Sarah hugged him back, thinking. Toby hadn't taken well to the fact of her leaving home. After her painting had won the scholarship to Paris, she'd told her family that she was going to take it and leave to go to the foreign art school. Robert had been bursting with pride, Irene had seemed truly happy for her, but Toby had thrown a fit when he discovered that Paris wasn't anywhere in there hometown, or even in the United States. As far as he could see it, Sarah was about to vanish from off the face of the earth.

Sarah reached into the bag that Toby had stolen and started rummaging through it. "Now, stop that, Toby," said Sarah. "Here, this is for you to hold on to."

Toby pried himself away from Sarah to look at what he was being given. It was an old ring that Sarah used to wear that had come in handy to her at one time, long ago. "This is a special ring, Toby," she said. "As long as you keep it with you, we'll be closer together than you think."

"R-really?" said Toby, taking the old ring.

"I'm positive," said Sarah, stroking his hair. "If you hold onto it, we will see each other again. I promise."

Toby sniffed and didn't look entirely reassured. Nevertheless, he took the ring and put it into his pocket. "Okay, Sarah. I'll take really good care of it."

"Thank you, Toby," said Sarah. At that moment, the siblings heard Robert's voice echo up the stairs.

"Sarah! Have you got everything? The cab is here!"

"I'm coming," said Sarah, anticipation rising in her chest. "Come on, Toby. Help me with my bags."

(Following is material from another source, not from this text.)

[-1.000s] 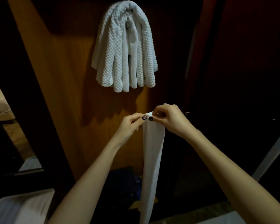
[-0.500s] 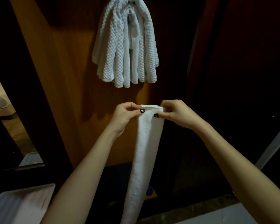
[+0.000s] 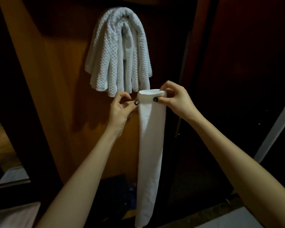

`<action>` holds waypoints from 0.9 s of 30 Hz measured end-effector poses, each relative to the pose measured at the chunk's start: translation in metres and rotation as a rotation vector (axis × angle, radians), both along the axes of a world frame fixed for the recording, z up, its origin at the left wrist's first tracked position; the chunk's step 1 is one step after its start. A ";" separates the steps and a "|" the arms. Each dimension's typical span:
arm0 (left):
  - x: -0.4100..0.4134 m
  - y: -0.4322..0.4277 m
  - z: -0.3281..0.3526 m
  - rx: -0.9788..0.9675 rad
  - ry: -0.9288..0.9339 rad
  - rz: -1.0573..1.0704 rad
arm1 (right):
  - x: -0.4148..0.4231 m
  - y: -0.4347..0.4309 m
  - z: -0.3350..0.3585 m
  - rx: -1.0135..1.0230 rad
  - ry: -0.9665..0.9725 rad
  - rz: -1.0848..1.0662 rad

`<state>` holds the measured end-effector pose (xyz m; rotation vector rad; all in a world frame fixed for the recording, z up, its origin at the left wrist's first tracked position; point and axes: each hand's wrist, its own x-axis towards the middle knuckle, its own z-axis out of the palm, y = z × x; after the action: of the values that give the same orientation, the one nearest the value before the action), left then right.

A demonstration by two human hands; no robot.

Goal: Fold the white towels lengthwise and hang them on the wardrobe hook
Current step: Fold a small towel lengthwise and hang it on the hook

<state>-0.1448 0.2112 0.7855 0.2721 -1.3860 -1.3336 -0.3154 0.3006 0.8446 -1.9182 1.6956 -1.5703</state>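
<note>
The towel point(image 3: 150, 145), folded into a long narrow strip, hangs limp just below the hung towels point(image 3: 118, 55), its top edge close under their lower ends. The right hand point(image 3: 174, 99) pinches its top right corner, thumb in front. The left hand point(image 3: 122, 109) has curled fingers and its thumb at the left edge; whether it grips I cannot tell. The towel looks light, soft and floppy, so it is best held by both top corners, then at mid-length for draping over the hook hidden under those towels.

Dark blue bundle point(image 3: 116, 188) low in the shadows — pale surface point(image 3: 13, 217) at lower left.
</note>
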 end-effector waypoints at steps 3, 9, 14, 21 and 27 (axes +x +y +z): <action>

He did so, very reluctantly. They carried all of Sarah's things down the stairs where a taxi cab was waiting out the front door to take Sarah to the airport.

"Well, here we are," said Robert, looking at his only daughter with misty eyes. "Paris, here she comes!"

"Yeah, I guess," said Sarah, getting misty herself. She wrapped her arms around her father and hugged him tightly. Despite everything, when it all came together, Robert had done a great job at being a father. He had kept her alive, healthy, mostly happy, and had stuck with her during the divorce. Sarah would miss his big arms wrapped around her like this, in a big bear hug that always made you both pleased and a little embarrassed.

"Now," said Robert, with a little sniff. "Don't you hesitate to ask for anything. You need something, let me know right away. Even if I have to fly up to Paris myself, I'll get to you, okay?"

"Thank you, Daddy," said Sarah, hugging him even tighter. "Thank you so much for everything. I'm . . . going to miss you so much I don't think I can stand it."

"Aw," said Robert, breaking away and whipping his eyes. "You're a tough girl, Sarah. I think you can m-manage without crooked old me."

"I'll try," said Sarah, blinking back tears. She then bent down and embraced Toby again. Her little brother burst into outright tears in her arms.

"Sarah!" he wailed. "Don't go! Don't go, please! I'll be good!"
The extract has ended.